Some Photos Behind My Mind

Life is rocking on by at a great rate of knots and I'm trying hard to hang on to it's coat tails....there are times when I would willingly let go and come to a grinding stop. Other times I'm so eager, I rush forward trying to overtake it. If I could only find a lovely balance between the two, I'd be able to cope with all manner of feelings and emotions that run my thoughts at certain times.

The past 12 months have been interesting to say the least, and like many years, it's had it's fair share of ups and downs. I've said goodbye to people, said hello again to others from my past, only to say goodbye to them several months later. People come and go in our lives....saying it that way makes it sound so much easier than it actually is of course. In reality we have to deal with the emotional roller coaster of them leaving.

What's left from those times are snapshots of memories. Memories of good feelings and touches, pictures of scenes that click in an instant inside your head.
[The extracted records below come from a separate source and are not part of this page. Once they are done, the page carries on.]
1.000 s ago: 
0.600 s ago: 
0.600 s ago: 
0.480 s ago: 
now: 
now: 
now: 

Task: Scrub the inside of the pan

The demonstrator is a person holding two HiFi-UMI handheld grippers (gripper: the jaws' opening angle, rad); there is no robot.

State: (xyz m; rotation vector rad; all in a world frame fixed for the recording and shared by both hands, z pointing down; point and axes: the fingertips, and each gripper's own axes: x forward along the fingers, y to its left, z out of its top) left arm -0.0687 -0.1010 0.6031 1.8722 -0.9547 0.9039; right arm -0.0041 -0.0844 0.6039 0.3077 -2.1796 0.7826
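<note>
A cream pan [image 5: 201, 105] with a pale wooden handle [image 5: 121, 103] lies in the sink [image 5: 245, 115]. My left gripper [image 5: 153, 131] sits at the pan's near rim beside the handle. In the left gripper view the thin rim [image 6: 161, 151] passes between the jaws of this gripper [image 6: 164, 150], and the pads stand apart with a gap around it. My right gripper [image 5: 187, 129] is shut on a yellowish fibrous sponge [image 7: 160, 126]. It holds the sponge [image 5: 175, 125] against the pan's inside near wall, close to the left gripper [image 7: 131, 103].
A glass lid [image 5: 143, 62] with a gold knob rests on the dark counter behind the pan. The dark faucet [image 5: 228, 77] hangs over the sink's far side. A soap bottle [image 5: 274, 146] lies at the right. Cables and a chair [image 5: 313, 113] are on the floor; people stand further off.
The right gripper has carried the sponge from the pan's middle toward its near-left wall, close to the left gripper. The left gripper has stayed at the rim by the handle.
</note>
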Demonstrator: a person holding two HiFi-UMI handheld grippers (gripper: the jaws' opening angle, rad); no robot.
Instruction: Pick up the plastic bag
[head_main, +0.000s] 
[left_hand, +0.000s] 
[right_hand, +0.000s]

For example, when I close my eyes and think back to Anna's wedding, I see a snapshot in my head of her veil blowing in the breeze by the lake. *Click* Cameron's laughing face while we were dancing later that evening. *Click* The newly married couple dancing intimately (and Anna more than a little drunkenly!) filled with happiness and I'm overwhelmed with love for both bride and groom.

When I think of Jaimee, I see the bouncy ringlets of a beautiful young spirit grinning at me. *Click* I see a snapshot of her dressed only in a nappy, asleep against her mother in a hospital ward after a particularly difficult night with respiratory problems. *Click* Jason moving sleepily to hug me and relieve me of the breakfast I'd brought in for them (lol).

*Click*...I'm standing in the corner of a room. Rivetted to the spot, I watch in fascination. I can feel, not only see, the rush of emotion and passion brimming on the surface. I feel the ache of need and want involved in the bodies tangled together. Both struggling to keep it real...*Click*...the frustration etched on their faces of wanting to go forward but unable to take that step. Both knowing they've already pushed too many limits. I can hear the words "No", "Stop", "Wait" mingled with the ragged breathing and moaning from two people desperately wanting to do anything other than stop or wait. *Click*...The expression on his face as he's looking at her....stepping outside to go and she knows he doesn't want to leave her behind. *Click*...an image of his back as he's walking away.

Every memory of looking out the back door
I have a photo album spread out on my bedroom floor
It's time to say it...time to say it
Goodbye, Goodbye


Goodbye 2006...thanks for the memories.